*TASK BRIEF:* When you return the material, keep every line exactly as it is and omit the pictures.
[Opening COLLECTED MATERIAL section]
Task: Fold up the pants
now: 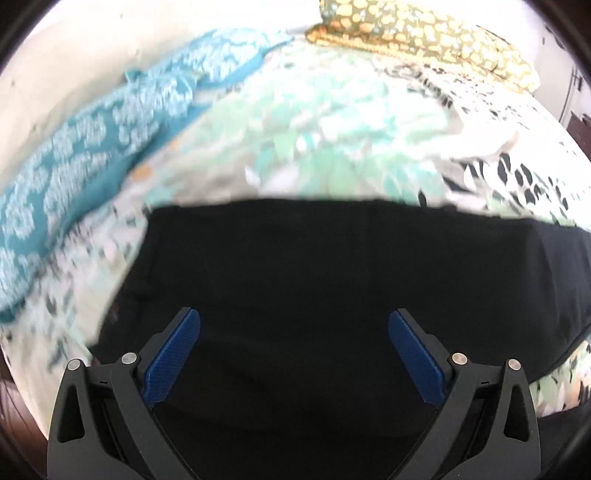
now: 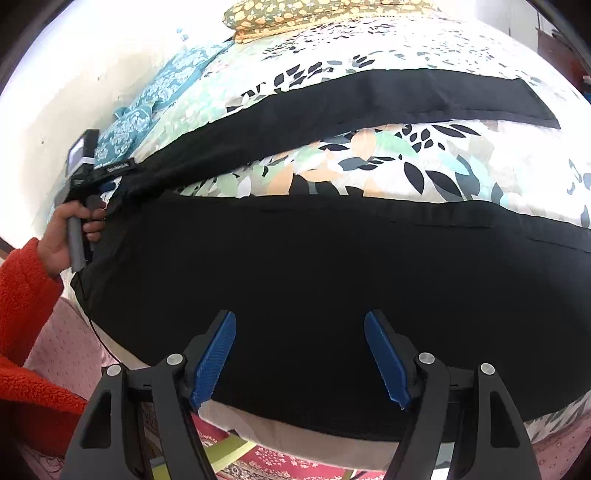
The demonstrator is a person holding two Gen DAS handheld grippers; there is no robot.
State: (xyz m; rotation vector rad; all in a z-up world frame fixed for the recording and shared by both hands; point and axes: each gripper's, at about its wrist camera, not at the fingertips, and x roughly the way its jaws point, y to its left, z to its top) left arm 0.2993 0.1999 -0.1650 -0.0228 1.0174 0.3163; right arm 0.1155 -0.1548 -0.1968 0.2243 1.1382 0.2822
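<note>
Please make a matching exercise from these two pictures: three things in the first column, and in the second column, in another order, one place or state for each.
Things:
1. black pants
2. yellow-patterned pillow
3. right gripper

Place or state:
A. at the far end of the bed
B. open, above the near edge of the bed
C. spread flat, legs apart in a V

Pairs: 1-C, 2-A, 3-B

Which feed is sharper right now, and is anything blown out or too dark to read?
Left wrist view: motion-blurred bedsheet and teal pillow; the black pants show no fold detail. Right wrist view: sharper, leaf print crisp, but the wall and the sheet's far right are overexposed; pants equally featureless.
</note>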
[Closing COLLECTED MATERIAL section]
*RESULT OF THIS TASK:*
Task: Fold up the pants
now: 
now: 
The demonstrator is a person holding two Gen DAS handheld grippers; there is no robot.
State: (xyz m; rotation vector rad; all in a z-up world frame fixed for the recording and shared by both hands; point and axes: each gripper's, at about its wrist camera, not at the fingertips, and x roughly the way its jaws point, y to its left, z to its top) left arm 0.2993 0.1999 -0.1650 -0.0228 1.0174 0.3163; right arm 0.1155 -0.1548 -0.1968 0.2243 1.1382 0.2822
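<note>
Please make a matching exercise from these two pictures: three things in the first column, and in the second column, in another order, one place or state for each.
Things:
1. black pants
2. yellow-patterned pillow
3. right gripper

Place or state:
A. at the far end of the bed
B. open, above the near edge of the bed
C. spread flat, legs apart in a V

Pairs: 1-C, 2-A, 3-B

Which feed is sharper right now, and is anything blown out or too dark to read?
Left wrist view: motion-blurred bedsheet and teal pillow; the black pants show no fold detail. Right wrist view: sharper, leaf print crisp, but the wall and the sheet's far right are overexposed; pants equally featureless.
</note>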

The answer given above is complete as it stands.